The AIs showcased at SantExpo 2026 are valuable. But none of them can deliver on its promise at scale without a clean and sovereign data layer underneath. That layer is what Galeon provides.
This section is deliberately direct. The promises of hospital AI are real, but so are the obstacles.
What was the major regulatory signal at SantExpo 2026? The award in Europe of the first Class IIa "MDR" certification to a natively AI EHR. It is a turning point: clinical AI formally enters the regulated medical device perimeter, with all that implies in terms of evidence, governance and accountability.
Do we need to replace our current EHR to integrate these AIs? Not necessarily, but the quality of the EHR data determines the performance of every AI layered on top. A natively structured EHR (like Galeon) maximizes the return on third-party AI investments.
How long does it take to integrate the Galeon EHR into a hospital? The timeline depends on the size of the facility and its digital maturity, but deployment happens in stages. Each of the 19 hospitals in the Galeon network followed a progressive path: initial audit, structuring of priority data, caregiver training, production go-live. The goal is to build on the existing infrastructure, not rebuild everything.
What is Blockchain Swarm Learning® in concrete terms? A proprietary Galeon technology that trains AI models across multiple hospitals without the data ever leaving their respective servers. Only the algorithms travel; the blockchain traces the usage.
How does Dragon Medical One integrate with a Galeon EHR? Dragon (or any other medical speech-to-text tool) can feed dictation into Galeon. Galeon then structures the voice data into clinical information usable by all other AI bricks.
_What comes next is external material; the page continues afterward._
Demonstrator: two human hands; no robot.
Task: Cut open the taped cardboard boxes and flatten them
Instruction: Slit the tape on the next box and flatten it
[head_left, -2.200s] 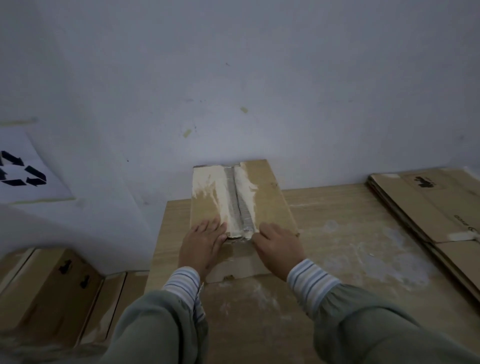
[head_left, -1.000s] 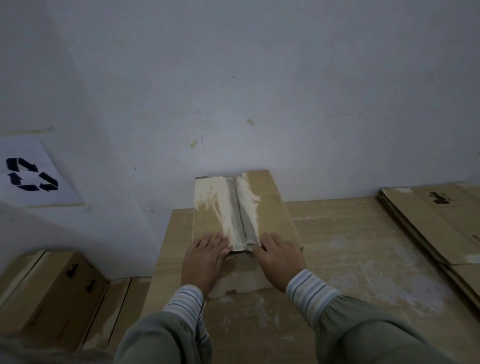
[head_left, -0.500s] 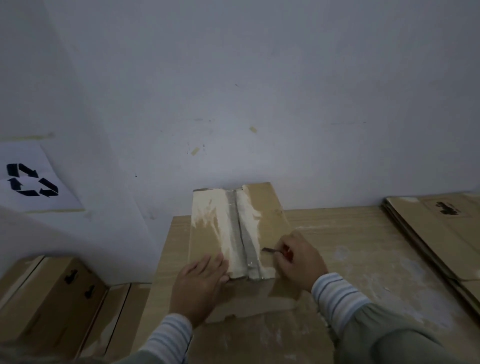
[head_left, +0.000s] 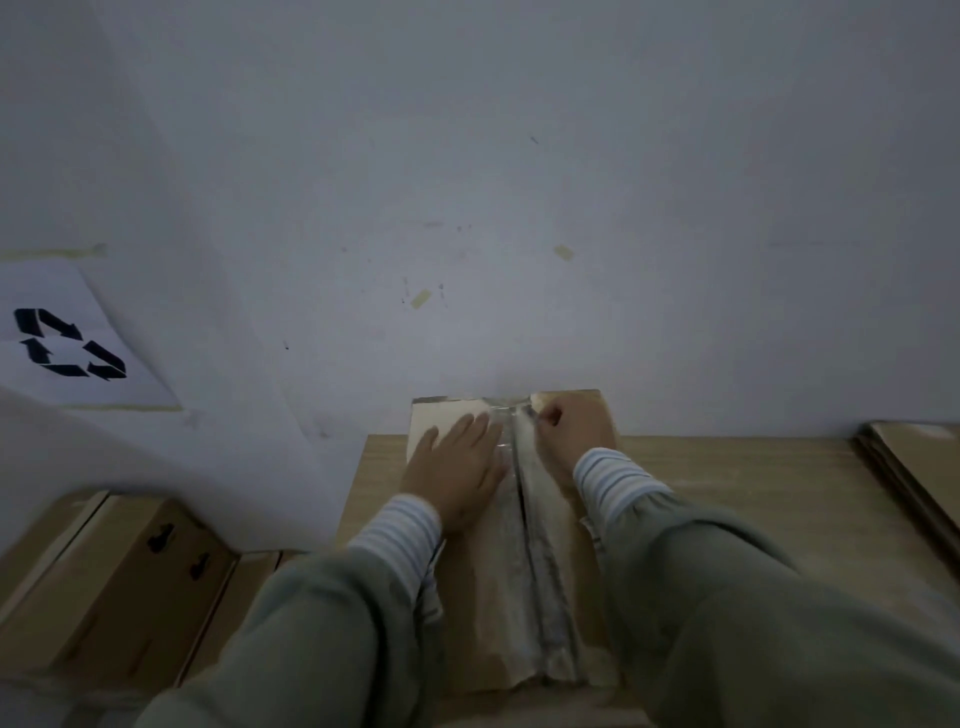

What should be done before deploying AI in a hospital? Three priorities: audit the data quality of the EHR, train teams on digital practices, formalize a sovereignty and patient-consent strategy. This is the sequence we recommend to CIOs in the Galeon network.
Is there a risk of technological dependency with these AIs? Yes, particularly when models run on non-European clouds. The answer is not to refuse AI, but to demand sovereign and traceable architectures from day one.
SantExpo 2026 marks the exit of hospital AI from its experimental phase. Automated care plans, voice dictation, assisted prescription, reimbursed remote monitoring, "VBHC" KPIs: every brick is now mature. But they share a common dependency, the quality and structuring of the source medical data. Without a structured EHR, even the best AIs produce mediocre results. This is exactly the role Galeon has been playing since 2016 across 19 French hospitals: providing the foundational layer that makes all other innovations possible, without compromising sovereignty or medical secrecy. The future of healthcare AI will not be decided on the sophistication of models, but on the quality of data and the fairness of value sharing.